**Problem description:**
What is wanted is an exact copy of the lines from the top of the listing through the line containing "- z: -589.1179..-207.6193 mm".

**Raw data:**

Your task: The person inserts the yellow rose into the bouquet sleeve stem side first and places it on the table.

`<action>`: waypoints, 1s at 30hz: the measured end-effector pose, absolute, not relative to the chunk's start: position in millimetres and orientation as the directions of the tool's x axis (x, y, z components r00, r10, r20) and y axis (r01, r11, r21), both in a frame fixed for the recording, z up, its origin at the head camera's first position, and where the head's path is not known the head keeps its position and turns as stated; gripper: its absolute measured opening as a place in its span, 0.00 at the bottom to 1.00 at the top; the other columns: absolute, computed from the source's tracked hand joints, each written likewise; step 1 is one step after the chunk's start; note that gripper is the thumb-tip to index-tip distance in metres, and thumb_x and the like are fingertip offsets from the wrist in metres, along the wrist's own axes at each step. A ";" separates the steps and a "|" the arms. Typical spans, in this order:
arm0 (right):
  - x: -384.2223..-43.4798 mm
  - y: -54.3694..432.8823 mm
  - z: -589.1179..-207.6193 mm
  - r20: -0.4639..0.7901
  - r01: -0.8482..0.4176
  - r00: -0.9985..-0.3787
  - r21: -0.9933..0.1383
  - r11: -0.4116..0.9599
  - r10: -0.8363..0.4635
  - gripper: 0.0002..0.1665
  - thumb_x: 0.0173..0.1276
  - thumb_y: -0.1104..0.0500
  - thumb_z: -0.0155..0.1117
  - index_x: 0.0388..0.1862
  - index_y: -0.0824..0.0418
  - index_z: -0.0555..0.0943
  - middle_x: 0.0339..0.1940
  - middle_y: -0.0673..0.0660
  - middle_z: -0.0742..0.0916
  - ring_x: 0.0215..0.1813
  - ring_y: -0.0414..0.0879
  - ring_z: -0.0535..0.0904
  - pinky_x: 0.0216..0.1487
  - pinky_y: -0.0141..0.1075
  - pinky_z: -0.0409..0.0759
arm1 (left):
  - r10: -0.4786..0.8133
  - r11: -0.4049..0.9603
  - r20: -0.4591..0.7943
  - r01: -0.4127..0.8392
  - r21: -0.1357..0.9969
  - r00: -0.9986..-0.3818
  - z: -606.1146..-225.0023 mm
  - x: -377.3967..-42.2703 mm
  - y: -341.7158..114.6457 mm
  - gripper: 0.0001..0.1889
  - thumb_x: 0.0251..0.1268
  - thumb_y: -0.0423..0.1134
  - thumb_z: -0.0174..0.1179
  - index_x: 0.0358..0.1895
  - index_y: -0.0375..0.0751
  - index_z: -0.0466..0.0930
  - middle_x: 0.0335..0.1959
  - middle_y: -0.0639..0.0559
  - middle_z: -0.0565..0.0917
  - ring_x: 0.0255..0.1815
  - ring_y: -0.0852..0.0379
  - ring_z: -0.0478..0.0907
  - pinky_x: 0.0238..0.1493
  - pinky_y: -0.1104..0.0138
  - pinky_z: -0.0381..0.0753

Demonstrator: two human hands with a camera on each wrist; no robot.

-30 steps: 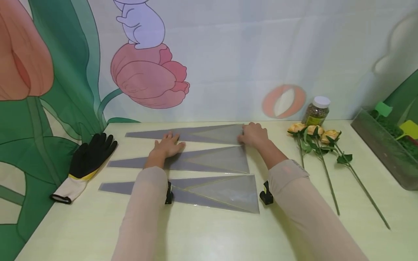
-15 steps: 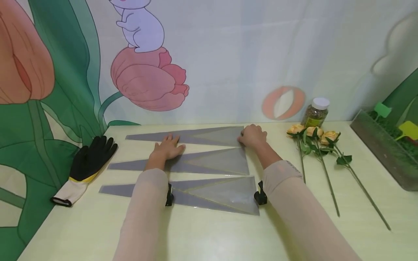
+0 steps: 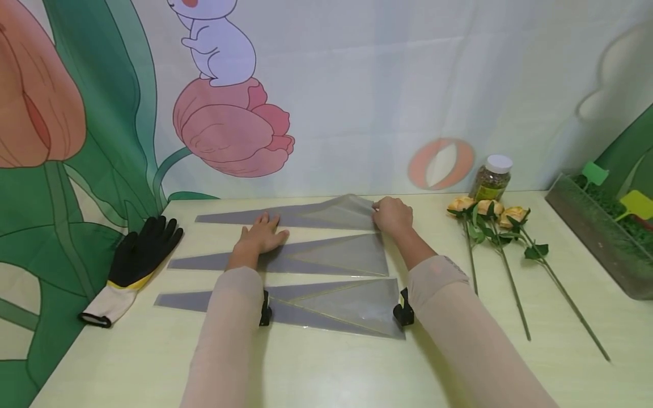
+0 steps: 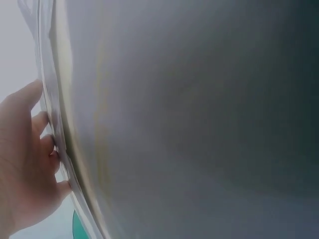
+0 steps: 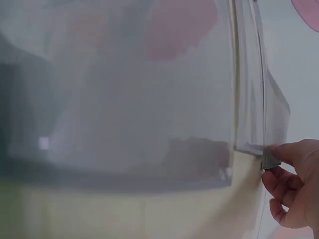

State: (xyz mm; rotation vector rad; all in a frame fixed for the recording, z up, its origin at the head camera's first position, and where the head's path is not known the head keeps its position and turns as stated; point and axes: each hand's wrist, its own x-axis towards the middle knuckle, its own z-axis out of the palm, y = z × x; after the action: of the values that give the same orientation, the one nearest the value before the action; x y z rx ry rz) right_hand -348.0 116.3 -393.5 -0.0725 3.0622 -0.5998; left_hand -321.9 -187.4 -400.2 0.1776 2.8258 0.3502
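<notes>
Three long, tapered sleeves of translucent grey plastic are laid across the pale yellow-green tabletop [image 3: 316,374], narrow ends to the left: a far sleeve [image 3: 326,216], a middle sleeve [image 3: 342,255] and a near sleeve [image 3: 352,303].

Left grip [image 3: 261,233], bare: fingers spread, their tips rested on the far sleeve near its mid-length; the wrist is held over the middle sleeve, contact not determinable.

Right grip [image 3: 394,216], bare: the wide-end edge of the far sleeve is pinched between thumb and fingers, as confirmed in the right wrist view. The plastic is buckled upward just left of the pinch.

Progress, as judged: the row is laid out, and handling of the far sleeve's wide end is only begun. The middle and near sleeves are lying flat, held by neither grip. Whether the wide end is parted cannot be told. Nothing is seen inserted; three pale orange roses with green stems [image 3: 490,208] are left lying apart, to the right, unheld.
</notes>
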 end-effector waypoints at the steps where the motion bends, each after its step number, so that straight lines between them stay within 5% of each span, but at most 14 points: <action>1: -347.7 116.5 -393.5 0.000 -0.032 -0.999 -0.400 0.916 -0.035 0.22 0.63 0.62 0.52 0.57 0.57 0.79 0.55 0.58 0.80 0.52 0.58 0.77 0.44 0.48 0.74 | 0.155 0.963 -0.266 0.085 0.256 -0.952 -400.1 -321.7 -187.1 0.34 0.72 0.55 0.35 0.74 0.40 0.42 0.72 0.35 0.40 0.72 0.41 0.36 0.64 0.41 0.37; 5: -348.1 117.2 -393.8 0.026 0.011 -0.999 -0.540 0.841 0.030 0.23 0.60 0.67 0.53 0.55 0.61 0.79 0.52 0.59 0.82 0.29 0.48 0.76 0.20 0.33 0.69 | 0.155 0.962 -0.266 0.085 0.258 -0.951 -400.0 -320.2 -186.4 0.34 0.72 0.55 0.35 0.74 0.40 0.42 0.72 0.35 0.39 0.72 0.41 0.36 0.64 0.41 0.36; 8: -348.9 117.8 -394.3 0.042 0.027 -0.997 -0.640 0.768 0.069 0.25 0.58 0.69 0.54 0.57 0.63 0.78 0.44 0.60 0.85 0.22 0.44 0.69 0.18 0.29 0.63 | 0.158 0.962 -0.266 0.087 0.260 -0.951 -400.0 -319.6 -186.5 0.34 0.72 0.55 0.36 0.74 0.39 0.41 0.72 0.34 0.39 0.72 0.41 0.35 0.64 0.41 0.36; 13: -349.5 119.2 -397.3 0.075 0.031 -0.989 -0.734 0.679 0.126 0.29 0.54 0.69 0.59 0.59 0.65 0.75 0.35 0.61 0.87 0.35 0.50 0.82 0.30 0.34 0.74 | 0.162 0.961 -0.262 0.092 0.261 -0.951 -400.7 -320.6 -187.8 0.35 0.72 0.55 0.36 0.74 0.39 0.41 0.72 0.34 0.39 0.72 0.40 0.35 0.64 0.41 0.36; 18: -349.1 119.5 -400.9 0.109 0.011 -0.983 -0.759 0.651 0.144 0.27 0.55 0.66 0.64 0.57 0.66 0.76 0.36 0.61 0.86 0.40 0.52 0.83 0.43 0.41 0.75 | 0.161 0.961 -0.268 0.090 0.260 -0.950 -401.1 -320.8 -188.9 0.35 0.72 0.55 0.36 0.74 0.39 0.41 0.72 0.34 0.39 0.72 0.40 0.35 0.64 0.40 0.36; 24: -348.3 118.7 -403.6 0.167 -0.035 -0.976 -0.749 0.662 0.138 0.27 0.57 0.64 0.66 0.58 0.63 0.75 0.34 0.61 0.87 0.37 0.53 0.83 0.43 0.44 0.74 | 0.160 0.959 -0.268 0.085 0.271 -0.950 -399.8 -320.3 -188.5 0.35 0.72 0.55 0.36 0.74 0.39 0.42 0.72 0.34 0.39 0.72 0.40 0.35 0.64 0.41 0.35; 30: -346.1 118.1 -402.8 0.226 -0.102 -0.970 -0.711 0.696 0.090 0.18 0.59 0.63 0.67 0.47 0.59 0.74 0.31 0.60 0.86 0.34 0.54 0.81 0.37 0.45 0.74 | 0.162 0.956 -0.264 0.086 0.279 -0.951 -398.1 -319.2 -187.3 0.35 0.72 0.55 0.36 0.73 0.38 0.42 0.72 0.34 0.39 0.72 0.40 0.35 0.64 0.41 0.35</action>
State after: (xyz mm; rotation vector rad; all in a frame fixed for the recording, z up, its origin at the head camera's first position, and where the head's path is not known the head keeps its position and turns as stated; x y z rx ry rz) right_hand -346.1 118.1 -402.8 -0.0116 3.1147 -1.3316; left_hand -319.2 -187.3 -398.1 0.1829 2.8220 0.3841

**Result below:**
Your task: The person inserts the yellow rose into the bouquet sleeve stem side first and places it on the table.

`<action>`: waypoints, 1s at 30hz: the measured end-effector pose, absolute, not relative to the chunk's start: position in millimetres and orientation as the directions of the tool's x axis (x, y, z components r00, r10, r20) and y axis (r01, r11, r21), both in a frame fixed for the recording, z up, its origin at the head camera's first position, and where the head's path is not known the head keeps its position and turns as stated; gripper: its absolute measured opening as a place in its span, 0.00 at the bottom to 1.00 at the top; the other columns: absolute, computed from the source's tracked hand joints, each written likewise; step 1 is one step after the chunk's start; note that gripper is the thumb-tip to index-tip distance in metres, and thumb_x and the like are fingertip offsets from the wrist in metres, along the wrist's own axes at each step. A ";" separates the steps and a "|" the arms. Typical spans, in this order:
arm0 (right):
  - x: -384.2223..-43.4798 mm
  - y: -54.3694..432.8823 mm
  - z: -589.1179..-207.6193 mm

No more output is expected here.